Josepha Giudicelli, présidente du « Collectif des victimes du 5 mai 1992 », dans 20minutes.

Rappelons qu’il y a une semaine encore, un match de Ligue 2 reporté avait été initialement reprogrammé un 5 mai. C’est seulement suite aux messages sur les réseaux sociaux, du Collectif d’une part et du député Castellani de l’autre, que le match fut finalement reporté au 4 mai. Preuve encore que Furiani n’est pas dans toutes les consciences.

La mémoire de Furiani, un enjeu bien contemporain

Ainsi, la mémoire de Furiani n’est pas réglée, il y a encore des progrès à faire afin de se souvenir de ce drame. Rappelons que Furiani est le seul drame de ce type à ce jour à avoir eu lieu en France. Mais cette catastrophe n’est pas le fait des supporters qui par leur comportement se seraient mis en danger. Cette catastrophe engage la responsabilité des dirigeants du SCB et des ingénieurs de l’époque. Mais aussi d’un haut responsable de la FFF. En cela, le drame de Furiani n’est pas seulement une affaire de Bastiais, ou comme on l’a vu, de Marseillais. C’est un drame national dont le souvenir interroge aujourd’hui le rapport qu’ont les institutions avec la base, c’est-à-dire les supporters. La commémoration du drame du 5 mai n’engage pas seulement le souvenir des victimes, mais également la manière dont les supporters souhaitent être traités par les instances de pouvoir.

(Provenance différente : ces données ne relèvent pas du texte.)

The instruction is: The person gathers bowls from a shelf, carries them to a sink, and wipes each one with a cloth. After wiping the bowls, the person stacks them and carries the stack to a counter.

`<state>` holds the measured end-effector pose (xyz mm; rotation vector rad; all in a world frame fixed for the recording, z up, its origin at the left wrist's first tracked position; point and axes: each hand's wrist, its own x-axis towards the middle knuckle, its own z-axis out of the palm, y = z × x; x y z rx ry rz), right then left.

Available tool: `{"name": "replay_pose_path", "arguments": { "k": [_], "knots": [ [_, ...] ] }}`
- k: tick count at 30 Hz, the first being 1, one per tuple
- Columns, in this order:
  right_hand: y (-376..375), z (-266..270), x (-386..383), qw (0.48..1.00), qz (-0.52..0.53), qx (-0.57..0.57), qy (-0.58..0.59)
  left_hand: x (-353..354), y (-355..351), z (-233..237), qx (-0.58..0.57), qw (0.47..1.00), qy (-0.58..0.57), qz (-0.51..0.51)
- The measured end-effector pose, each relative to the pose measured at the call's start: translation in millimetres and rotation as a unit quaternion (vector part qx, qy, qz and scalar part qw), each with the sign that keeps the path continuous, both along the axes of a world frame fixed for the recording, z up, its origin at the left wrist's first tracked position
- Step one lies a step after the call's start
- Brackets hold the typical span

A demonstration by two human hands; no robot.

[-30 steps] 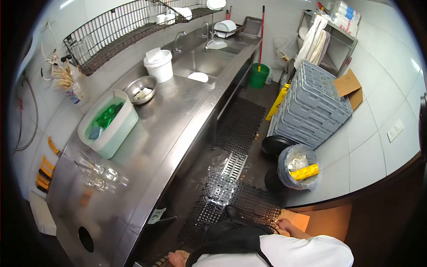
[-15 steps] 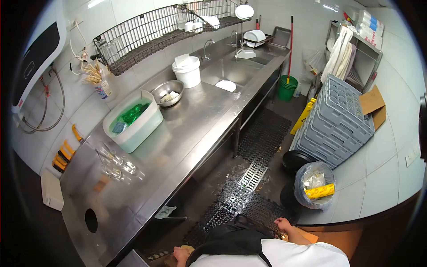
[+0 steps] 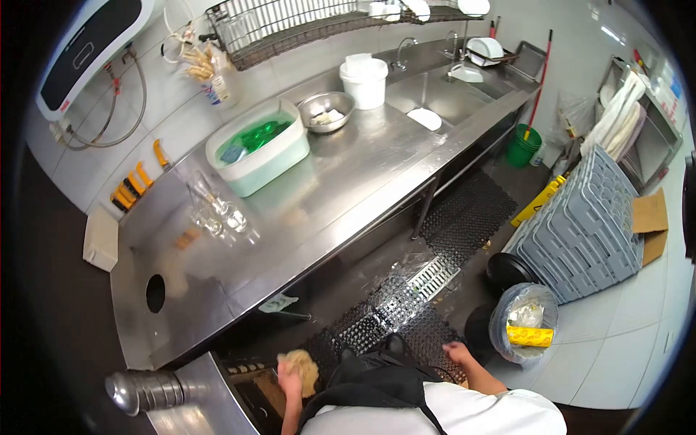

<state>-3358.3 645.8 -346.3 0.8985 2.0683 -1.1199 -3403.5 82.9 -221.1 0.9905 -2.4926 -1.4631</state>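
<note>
My left hand [image 3: 290,378] is low in front of me, beside the corner of a steel surface. Its fingers are closed on a tan cloth [image 3: 306,368] that hangs in a bunch. To the right of my dark apron, my right hand [image 3: 457,353] hangs over the black floor mat [image 3: 420,337], fingers curled in and nothing visible in them. On the steel counter [image 3: 290,232] stand a few clear glasses [image 3: 230,216]. Behind them is a white tub [image 3: 272,174] of green liquid with a blue-grey sponge [image 3: 233,154] in it.
A steel bowl [image 3: 316,125] and a white bucket [image 3: 373,94] stand near the sink [image 3: 457,109]. At right are stacked grey racks [image 3: 580,232] and a lined bin [image 3: 500,341]. A round hole [image 3: 156,293] opens in the counter; stacked metal items [image 3: 152,391] stand lower left.
My view has turned left and down, so the room sits further right and the stacked metal items have appeared. My left hand has come up into fuller view with the cloth.
</note>
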Motion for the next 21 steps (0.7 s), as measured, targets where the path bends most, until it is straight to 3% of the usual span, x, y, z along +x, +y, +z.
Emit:
{"name": "replay_pose_path", "arguments": {
  "k": [1, 2, 3, 4, 6, 7, 8, 10, 12, 13, 15, 16, 19, 20, 21],
  "knots": [
    [-6.3, 12.0, -27.2, 0.995, 0.02, -0.065, 0.067, -20.2, 16.2, 17.1, -0.026, 0.999, 0.019, -0.038],
    [-25.1, 40.3, -65.7, 0.982, 0.039, -0.13, 0.132, -41.0, 34.8, 35.2, 0.029, 0.998, 0.009, -0.049],
    [-50.1, 99.2, -102.5, 0.971, 0.064, -0.166, 0.161, -60.1, 64.8, 75.1, 0.067, 0.992, 0.044, -0.093],
    [-66.1, 112.7, -136.8, 0.95, 0.117, -0.245, 0.157, -76.5, 82.0, 81.8, 0.188, 0.974, 0.059, -0.11],
    [-132.6, 227.2, -183.1, 0.868, 0.145, -0.374, 0.293, -102.8, 126.1, 135.2, 0.341, 0.912, 0.091, -0.208],
    [-167.1, 253.6, -195.4, 0.824, 0.204, -0.42, 0.322, -111.0, 145.6, 145.7, 0.497, 0.844, 0.086, -0.184],
    [-197.6, 272.7, -200.9, 0.772, 0.26, -0.464, 0.348, -117.7, 167.9, 160.4, 0.554, 0.816, 0.084, -0.144],
    [-241.0, 312.1, -203.7, 0.775, 0.291, -0.335, 0.45, -129.5, 186.4, 158.0, 0.545, 0.807, 0.219, -0.06],
    [-250.9, 318.3, -204.6, 0.8, 0.265, -0.158, 0.514, -150.5, 176.2, 174.5, 0.577, 0.792, 0.189, -0.061],
    [-251.9, 335.6, -199.3, 0.809, 0.237, -0.145, 0.518, -155.2, 172.7, 191.4, 0.635, 0.752, 0.171, -0.057],
    [-252.4, 333.0, -189.5, 0.749, 0.292, -0.039, 0.594, -151.0, 170.2, 219.0, 0.739, 0.66, 0.127, -0.044],
    [-252.6, 330.1, -182.9, 0.713, 0.318, 0.011, 0.625, -150.0, 172.7, 218.8, 0.753, 0.637, 0.128, -0.099],
    [-247.4, 330.1, -179.2, 0.817, 0.252, -0.057, 0.516, -150.4, 170.3, 194.0, 0.727, 0.651, 0.013, -0.219],
    [-239.9, 322.2, -183.6, 0.847, 0.224, -0.076, 0.475, -150.9, 167.6, 187.0, 0.655, 0.703, 0.006, -0.276],
    [-228.7, 306.7, -183.8, 0.858, 0.217, -0.04, 0.465, -152.1, 165.4, 174.9, 0.6, 0.72, -0.022, -0.347]
  ]
}}
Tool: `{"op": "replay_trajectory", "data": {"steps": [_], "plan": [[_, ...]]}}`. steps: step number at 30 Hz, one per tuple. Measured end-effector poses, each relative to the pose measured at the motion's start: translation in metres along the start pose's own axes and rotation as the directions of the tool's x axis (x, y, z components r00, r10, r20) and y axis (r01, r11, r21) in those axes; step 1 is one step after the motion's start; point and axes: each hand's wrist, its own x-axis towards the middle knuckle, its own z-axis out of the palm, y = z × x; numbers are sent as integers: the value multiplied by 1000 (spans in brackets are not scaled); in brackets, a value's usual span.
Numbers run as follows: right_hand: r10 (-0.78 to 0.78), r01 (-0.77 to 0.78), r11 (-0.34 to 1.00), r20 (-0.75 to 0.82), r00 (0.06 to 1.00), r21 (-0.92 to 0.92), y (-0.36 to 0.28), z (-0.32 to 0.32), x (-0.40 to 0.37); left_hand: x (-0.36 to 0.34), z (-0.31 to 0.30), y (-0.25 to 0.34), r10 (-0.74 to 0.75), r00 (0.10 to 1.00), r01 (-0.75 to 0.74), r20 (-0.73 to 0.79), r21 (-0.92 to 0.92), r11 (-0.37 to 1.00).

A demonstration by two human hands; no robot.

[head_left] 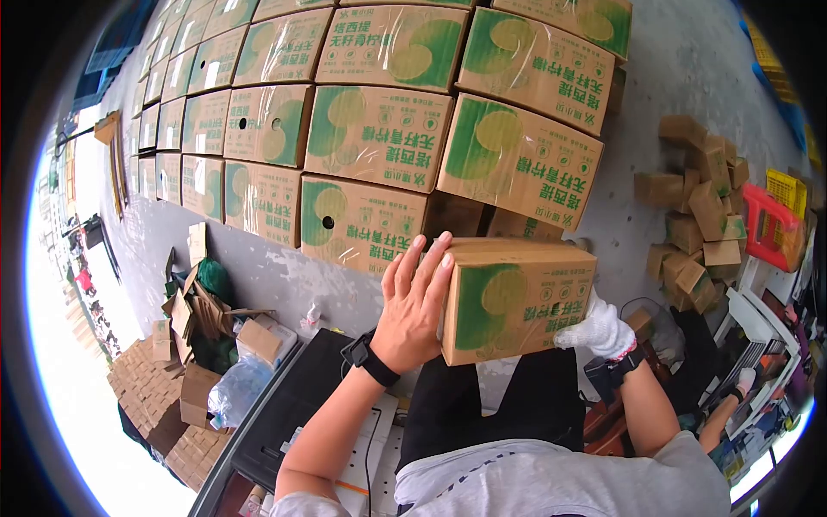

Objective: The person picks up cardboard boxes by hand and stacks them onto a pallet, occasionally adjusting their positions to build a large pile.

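Note:
A brown cardboard box [520,303] with a green printed pattern and green characters is held between my two hands in front of my waist. My bare left hand [416,297], with a dark watch on the wrist, presses flat along the box's left side, fingers pointing up. On the opposite side, my right hand [596,329] in a white knitted glove grips the lower right edge; part of its fingers is behind the box. Just ahead, a tall stack of matching cardboard boxes [379,133] stands in rows, with a dark gap [461,215] in its lowest row near my box.
Loose small cartons [706,207] are piled on the right, near a red plastic crate [769,228]. To my left are a black printer-like machine [293,414], clear plastic bags [245,388] and flattened cardboard [151,383]. Another person's arm [719,418] shows at lower right.

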Motion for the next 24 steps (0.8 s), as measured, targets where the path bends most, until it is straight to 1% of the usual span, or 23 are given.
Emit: {"op": "replay_trajectory", "data": {"steps": [1,2,3,4,5,6,7,8,10,11,12,14,15,16,18,20,21,22,23,24], "plan": [[-47,45,999,-61,997,-26,0,9,5,2,3,-4,-22,999,22,-24,-4,1000],[-97,91,994,-121,988,-56,0,18,10,4,2,-5,-101,994,98,39,78,992],[-171,178,984,-160,972,29,3,30,16,6,4,-8,-115,993,109,30,149,983],[-172,179,983,-162,972,29,5,37,22,7,8,-12,-128,992,120,22,219,968],[-243,247,969,-236,941,-14,7,44,27,10,11,-16,-125,992,117,23,219,969],[-310,306,950,-304,901,-60,9,48,31,11,15,-18,-173,985,166,-8,334,928],[-372,334,927,-318,872,-170,12,49,32,9,17,-21,-219,975,215,-41,444,870],[-371,333,928,-317,873,-169,10,51,33,8,20,-25,-250,966,257,-71,415,873],[-408,303,902,-376,832,-308,1,56,34,1,20,-29,-256,960,273,-110,181,945],[-465,276,846,-376,801,-456,-5,60,31,-3,20,-28,-251,962,267,-110,179,947],[-469,278,844,-380,798,-458,-7,59,31,-6,21,-28,-246,964,262,-96,212,942],[-513,218,787,-417,750,-577,-5,58,34,-9,23,-28,-241,967,254,-83,249,935],[-518,222,786,-419,746,-577,-4,56,40,-8,26,-27,-227,969,246,-98,299,922],[-541,253,787,-434,720,-563,-3,51,47,-7,28,-27,-209,972,235,-110,347,908],[-564,280,789,-464,683,-547,-3,45,56,-6,32,-27,-158,982,187,-107,369,911],[-424,155,870,-550,719,-468,-5,46,66,-5,37,-25,-204,973,229,-104,392,891],[-450,342,892,-508,734,-297,-13,49,67,-4,37,-22,-190,977,213,-96,394,894],[-450,344,893,-520,726,-292,-15,50,70,-3,37,-19,-225,971,240,-85,391,889],[-456,385,890,-521,722,-244,-16,50,71,-1,37,-16,-260,963,267,-72,389,882],[-459,424,885,-523,718,-194,-16,51,71,0,37,-13,-248,967,250,-57,390,886]]}}
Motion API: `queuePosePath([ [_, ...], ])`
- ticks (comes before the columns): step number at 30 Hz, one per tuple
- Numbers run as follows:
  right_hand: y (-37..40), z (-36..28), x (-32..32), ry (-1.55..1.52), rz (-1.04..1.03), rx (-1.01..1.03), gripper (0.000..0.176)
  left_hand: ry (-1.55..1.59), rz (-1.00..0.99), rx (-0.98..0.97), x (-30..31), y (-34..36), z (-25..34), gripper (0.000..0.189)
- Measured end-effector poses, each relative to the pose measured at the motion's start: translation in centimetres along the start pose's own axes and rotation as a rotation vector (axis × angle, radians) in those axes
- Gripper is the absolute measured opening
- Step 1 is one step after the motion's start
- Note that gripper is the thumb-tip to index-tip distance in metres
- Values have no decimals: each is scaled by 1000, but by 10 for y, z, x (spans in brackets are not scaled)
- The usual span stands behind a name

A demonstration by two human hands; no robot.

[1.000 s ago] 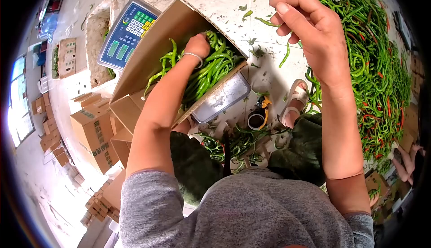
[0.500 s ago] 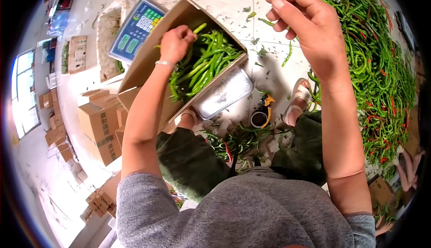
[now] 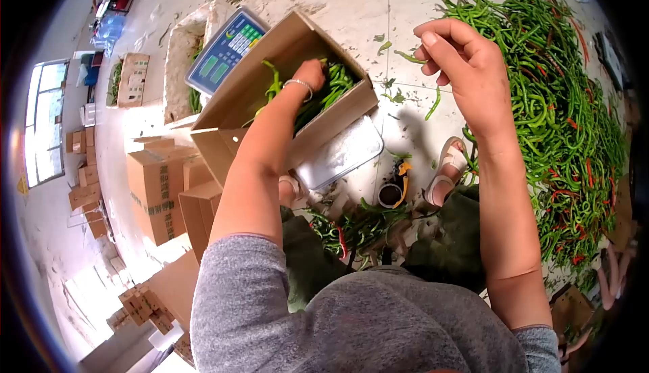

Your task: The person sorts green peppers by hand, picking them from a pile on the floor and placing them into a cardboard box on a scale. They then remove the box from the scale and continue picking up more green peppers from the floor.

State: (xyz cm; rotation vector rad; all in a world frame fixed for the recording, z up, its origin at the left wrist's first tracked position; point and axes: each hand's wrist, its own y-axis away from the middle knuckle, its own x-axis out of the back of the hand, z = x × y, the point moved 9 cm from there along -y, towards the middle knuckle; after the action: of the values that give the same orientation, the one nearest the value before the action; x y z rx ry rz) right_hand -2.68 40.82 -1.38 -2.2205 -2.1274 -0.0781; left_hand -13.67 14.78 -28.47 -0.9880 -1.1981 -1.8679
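Pale floor tiles (image 3: 368, 1), strewn with leaf scraps, spread beneath the work. The left hand (image 3: 311, 76) reached into a cardboard box (image 3: 341, 117), among green peppers (image 3: 334, 86); its fingertips were hidden, so whether they pinched anything could not be told. The right hand (image 3: 473, 65) hung loosely half-curled in the air, nothing visible in its grasp. The step seemed to be handling the peppers inside the box; the next move likely called for a light touch. Beyond stood a scale (image 3: 226, 48) and a trough (image 3: 177, 62) (rather grubby) holding something green.
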Motion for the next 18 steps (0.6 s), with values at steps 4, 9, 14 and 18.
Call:
queuePosePath([
  [4,-10,-3,3,-30,22,-1,21,-44,-61,-47,-30,-10,-6,27],
  [9,-16,-3,1,-24,7,22,20,11,-89,9,-3,9,11,28],
  [14,-14,-2,2,-51,3,4,20,856,408,32,120,83,10,17],
  [18,-11,-4,3,-54,2,19,19,1302,631,-88,207,165,20,20],
])
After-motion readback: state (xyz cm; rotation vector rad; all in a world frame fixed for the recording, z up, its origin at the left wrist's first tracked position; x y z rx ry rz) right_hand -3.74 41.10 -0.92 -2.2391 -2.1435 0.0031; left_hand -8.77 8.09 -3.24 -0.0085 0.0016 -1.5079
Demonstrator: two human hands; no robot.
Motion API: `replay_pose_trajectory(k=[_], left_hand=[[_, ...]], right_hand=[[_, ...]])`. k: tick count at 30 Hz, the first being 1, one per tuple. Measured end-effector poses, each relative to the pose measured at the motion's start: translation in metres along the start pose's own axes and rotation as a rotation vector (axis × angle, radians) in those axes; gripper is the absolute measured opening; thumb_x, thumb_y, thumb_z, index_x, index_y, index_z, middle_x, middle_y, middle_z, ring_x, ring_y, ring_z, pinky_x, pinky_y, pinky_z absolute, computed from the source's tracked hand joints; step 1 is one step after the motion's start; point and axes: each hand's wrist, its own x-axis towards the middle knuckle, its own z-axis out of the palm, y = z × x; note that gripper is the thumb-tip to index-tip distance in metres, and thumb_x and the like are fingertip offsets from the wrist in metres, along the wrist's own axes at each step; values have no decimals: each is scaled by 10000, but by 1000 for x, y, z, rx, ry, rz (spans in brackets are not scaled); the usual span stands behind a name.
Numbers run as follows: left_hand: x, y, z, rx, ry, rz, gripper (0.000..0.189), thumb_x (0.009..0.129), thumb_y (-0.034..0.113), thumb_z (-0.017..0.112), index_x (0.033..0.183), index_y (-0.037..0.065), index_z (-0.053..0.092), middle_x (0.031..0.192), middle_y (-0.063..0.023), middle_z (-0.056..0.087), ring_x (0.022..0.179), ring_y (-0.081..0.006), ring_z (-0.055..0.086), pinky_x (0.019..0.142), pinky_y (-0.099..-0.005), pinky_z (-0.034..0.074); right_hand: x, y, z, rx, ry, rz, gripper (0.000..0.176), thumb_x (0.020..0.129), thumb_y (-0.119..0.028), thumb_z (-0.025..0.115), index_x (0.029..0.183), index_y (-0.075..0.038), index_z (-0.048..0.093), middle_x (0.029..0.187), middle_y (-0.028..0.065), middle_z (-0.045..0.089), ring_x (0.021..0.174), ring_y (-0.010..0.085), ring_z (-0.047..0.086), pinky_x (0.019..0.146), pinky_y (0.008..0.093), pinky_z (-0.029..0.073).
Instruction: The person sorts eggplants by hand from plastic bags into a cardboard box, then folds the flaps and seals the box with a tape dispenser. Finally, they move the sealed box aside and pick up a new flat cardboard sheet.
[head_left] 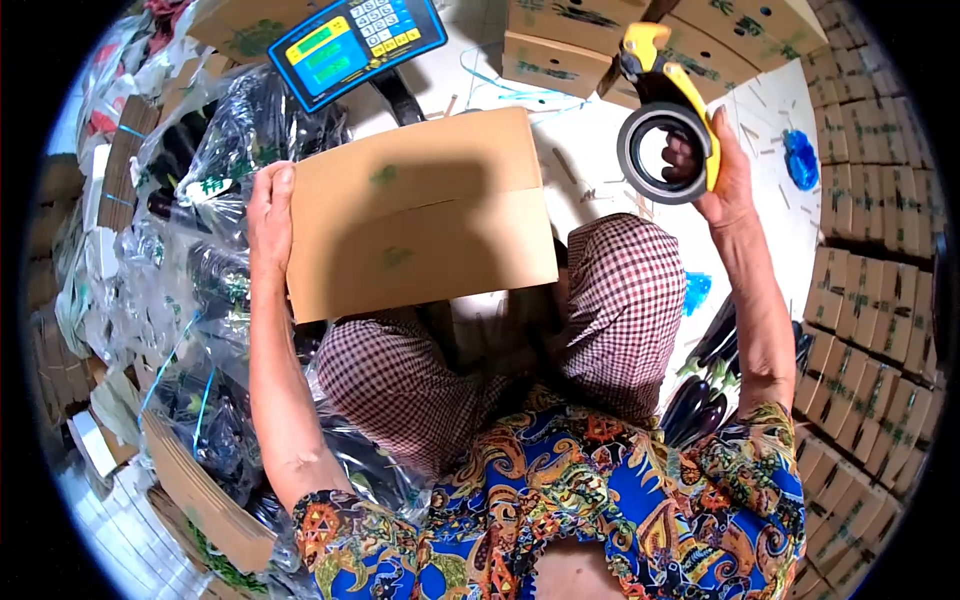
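My left hand [270, 215] grips the left edge of a cardboard box [420, 215], which sits tilted above my knees. A seam crosses the upper face of the box, and green print and a dark shadow show on it. Raised at the right, my right hand [727, 175] is closed around a yellow tape dispenser [682, 90]. The dispenser carries a dark-edged tape roll [628, 150], and my fingertips show through the roll's core. The dispenser is apart from the box.
A blue scale display [358, 45] stands beyond the box. Plastic-wrapped eggplants [230, 130] crowd the left, and loose eggplants [692, 405] lie by my right side. Stacked cartons [870, 190] line the right, with more cartons [560, 60] ahead. Flattened cardboard [205, 490] leans at lower left.
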Motion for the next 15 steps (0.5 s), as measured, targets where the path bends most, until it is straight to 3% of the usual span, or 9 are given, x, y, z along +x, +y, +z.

Furiani n’est pas un story telling fait pour le frisson des amateurs d’histoire. Furiani nous engage tous dans une vision du football. À l’heure des revendications pour « le football populaire », le peuple ne mérite-t-il pas enfin avoir le droit d’être justement reconnu par les institutions et de vraiment honorer ses morts ? Finalement, la critique de la cupidité de certains dirigeants qui conduit à des manquements éthiques vis-à-vis des supporters n’est-elle pas pleinement d’actualité ? C’est en ce sens en tout cas que Marseille, place forte du football populaire et du mouvement ultra, a un rôle à jouer.